Last year, it took over six months to win the release of Peter Hatzidakis, a first-time nonviolent offender who was doing a short prison term at the California Medical Facility at Vacaville (CMF-Vacaville). Hatzidakis, who had fullblown AIDS when incarcerated, suffered from active Tuberculosis (which he passed on unwittingly to his family), pneumocystis pneumonia, and other serious complications. He also had a loving family that was willing to take care of him. The doctors at CMF-Vacaville took four months to approve his compassionate release request. By the time Hatzidakis was released, he was in critical condition. He lived for two weeks with his family before passing.

Prisoners with HIV/AIDS are still routinely treated more severely for rule infractions. Dorothy Ware, a 21-year-old African-American woman with fullblown AIDS, was sentenced to two years in the "hole"-the prison's security housing unit-for spitting on a guard. She was also charged in an outside court with attempted murder (later reduced to battery). The CDC maintains a written policy encouraging corrections officers and medical staff to charge HIV+ prisoners with attempted murder for merely spitting or biting. In the real world, the Centers for Disease Control (ironically another CDC) decided several years ago that contact with saliva is not a mode of transmission for HIV.

As bad as conditions are for men prisoners with HIV/AIDS, the care and treatment of women prisoners with HIV/AIDS (and other serious illnesses) is far worse. On April 4, 1995, a class-action lawsuit was filed challenging the medical neglect and lack of care for the women.

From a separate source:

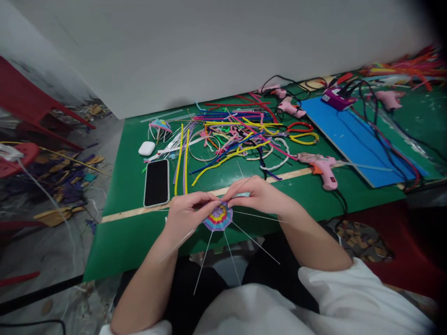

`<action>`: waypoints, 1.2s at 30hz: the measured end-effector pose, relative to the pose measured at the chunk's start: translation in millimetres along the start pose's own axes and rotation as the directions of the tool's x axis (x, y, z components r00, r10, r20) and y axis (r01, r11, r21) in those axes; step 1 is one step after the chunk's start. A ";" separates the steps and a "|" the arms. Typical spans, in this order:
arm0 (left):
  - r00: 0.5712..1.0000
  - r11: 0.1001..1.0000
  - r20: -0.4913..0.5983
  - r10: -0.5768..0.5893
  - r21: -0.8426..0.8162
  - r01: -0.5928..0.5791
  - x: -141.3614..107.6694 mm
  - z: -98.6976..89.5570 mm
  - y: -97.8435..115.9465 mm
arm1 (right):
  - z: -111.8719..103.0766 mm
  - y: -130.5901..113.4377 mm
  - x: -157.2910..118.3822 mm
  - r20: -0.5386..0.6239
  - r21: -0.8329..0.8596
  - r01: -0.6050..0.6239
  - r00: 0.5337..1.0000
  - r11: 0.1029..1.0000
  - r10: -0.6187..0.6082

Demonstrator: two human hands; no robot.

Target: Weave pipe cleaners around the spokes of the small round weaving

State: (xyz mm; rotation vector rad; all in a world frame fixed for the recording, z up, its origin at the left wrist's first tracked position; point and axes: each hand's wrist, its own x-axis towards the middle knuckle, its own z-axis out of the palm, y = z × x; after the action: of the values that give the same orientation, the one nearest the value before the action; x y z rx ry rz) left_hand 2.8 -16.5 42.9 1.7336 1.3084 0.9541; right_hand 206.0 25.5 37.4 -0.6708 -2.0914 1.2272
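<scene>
Pinching the woven disc point(219, 217) at its far rim, the left hand point(190, 213) has thumb and fingers closed. The right hand point(249, 194) is likewise closed there, its exact hold partly hidden. The disc sits above the bench's point(115, 246) near side, presumably so its radiating wires point(256, 243) stand clear. Coloured strips point(237, 152) lie beyond, apparently within reach; a glue gun point(326, 172) rests rightward, seemingly clear of the work.

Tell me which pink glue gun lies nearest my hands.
The frontmost pink glue gun, to the right of your right hand, with a pale stick reaching from its rear over the blue board; the other pink guns lie farther back.
</scene>
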 end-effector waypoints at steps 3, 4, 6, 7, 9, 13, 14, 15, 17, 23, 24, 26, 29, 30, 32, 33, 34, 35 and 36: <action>1.000 1.000 0.026 -0.015 0.014 0.014 0.8 -0.8 0.8 | -0.1 3.2 0.1 0.009 0.008 0.033 0.999 0.999 -0.033; 1.000 1.000 0.024 -0.019 0.013 0.019 0.7 -0.6 0.6 | 0.8 3.8 0.2 -0.006 -0.015 0.051 0.999 0.999 -0.051; 1.000 1.000 0.002 -0.022 0.016 0.022 0.0 0.0 0.2 | 3.4 4.2 0.2 -0.045 -0.092 0.093 0.994 0.991 -0.097; 1.000 1.000 -0.013 -0.018 0.025 0.019 -0.5 0.4 0.3 | 4.7 3.9 0.1 -0.064 -0.140 0.109 0.991 0.984 -0.119; 0.999 0.998 -0.042 -0.002 0.062 0.004 -1.8 1.2 1.5 | 6.9 2.5 -0.1 -0.093 -0.233 0.134 0.983 0.963 -0.159; 0.996 0.990 -0.086 0.031 0.143 -0.018 -4.0 2.3 5.6 | 8.5 -0.8 -0.8 -0.125 -0.348 0.150 0.971 0.925 -0.204; 0.995 0.988 -0.094 0.037 0.152 -0.022 -4.2 2.5 6.3 | 8.6 -1.3 -1.0 -0.127 -0.361 0.149 0.970 0.921 -0.207; 0.994 0.987 -0.098 0.040 0.158 -0.024 -4.3 2.6 6.6 | 8.6 -1.6 -1.2 -0.127 -0.366 0.148 0.970 0.919 -0.207; 0.994 0.986 -0.103 0.044 0.163 -0.027 -4.2 2.8 6.7 | 8.8 -1.9 -1.4 -0.124 -0.365 0.143 0.972 0.920 -0.200; 0.995 0.985 -0.089 0.036 0.174 -0.020 -3.4 2.6 5.6 | 9.4 -3.3 -1.5 -0.119 -0.342 0.124 0.977 0.932 -0.174; 0.995 0.984 -0.089 0.038 0.176 -0.022 -3.3 2.5 5.7 | 9.0 -3.4 -1.4 -0.120 -0.334 0.122 0.978 0.934 -0.171; 0.995 0.984 -0.091 0.049 0.175 -0.033 -3.1 2.2 5.9 | 7.7 -3.0 -1.1 -0.113 -0.305 0.119 0.981 0.945 -0.160; 0.994 0.985 -0.085 0.067 0.166 -0.052 -2.4 1.6 6.3 | 5.2 -1.8 -0.4 -0.092 -0.215 0.108 0.987 0.971 -0.130; 0.994 0.985 -0.084 0.070 0.165 -0.056 -2.1 1.5 6.2 | 4.7 -1.7 -0.1 -0.092 -0.184 0.105 0.988 0.977 -0.123; 0.994 0.985 -0.084 0.067 0.166 -0.053 -1.6 1.4 5.8 | 4.3 -2.3 0.4 -0.109 -0.154 0.095 0.988 0.983 -0.113; 0.995 0.984 -0.082 0.063 0.170 -0.049 -1.3 1.3 5.5 | 4.5 -3.0 0.7 -0.120 -0.159 0.094 0.986 0.983 -0.114; 0.996 0.984 -0.072 0.056 0.175 -0.043 -1.0 1.1 5.3 | 4.8 -3.8 0.8 -0.129 -0.173 0.094 0.985 0.980 -0.118; 0.997 0.982 -0.056 0.049 0.184 -0.038 -0.7 0.9 5.0 | 5.3 -4.6 0.9 -0.134 -0.193 0.095 0.983 0.977 -0.122; 0.998 0.980 -0.041 0.049 0.194 -0.040 -0.4 0.6 4.9 | 5.8 -5.3 0.9 -0.136 -0.217 0.096 0.982 0.971 -0.128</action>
State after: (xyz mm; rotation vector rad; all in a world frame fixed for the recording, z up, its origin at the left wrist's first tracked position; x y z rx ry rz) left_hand 5.3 -18.0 46.9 1.9050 1.4379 0.9218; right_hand 200.5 20.4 40.2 -0.7036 -2.1189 0.8748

According to the prisoners' legal counsel, very little has changed over the past year. In fact, there is a growing intransigence on the part of the CDC to upgrade women's medical care.

Unfortunately, the shrinking AIDS movement has turned its focus away from supporting the rights of prisoners with HIV/AIDS. Prisoners with HIV/AIDS find themselves with fewer and fewer allies on the outside willing to advocate on their behalf. It is more important than ever that issues affecting prisoners with HIV/AIDS be added to the agenda of both the AIDS service and activist communities and the movement to change (overturn) the criminal injustice system.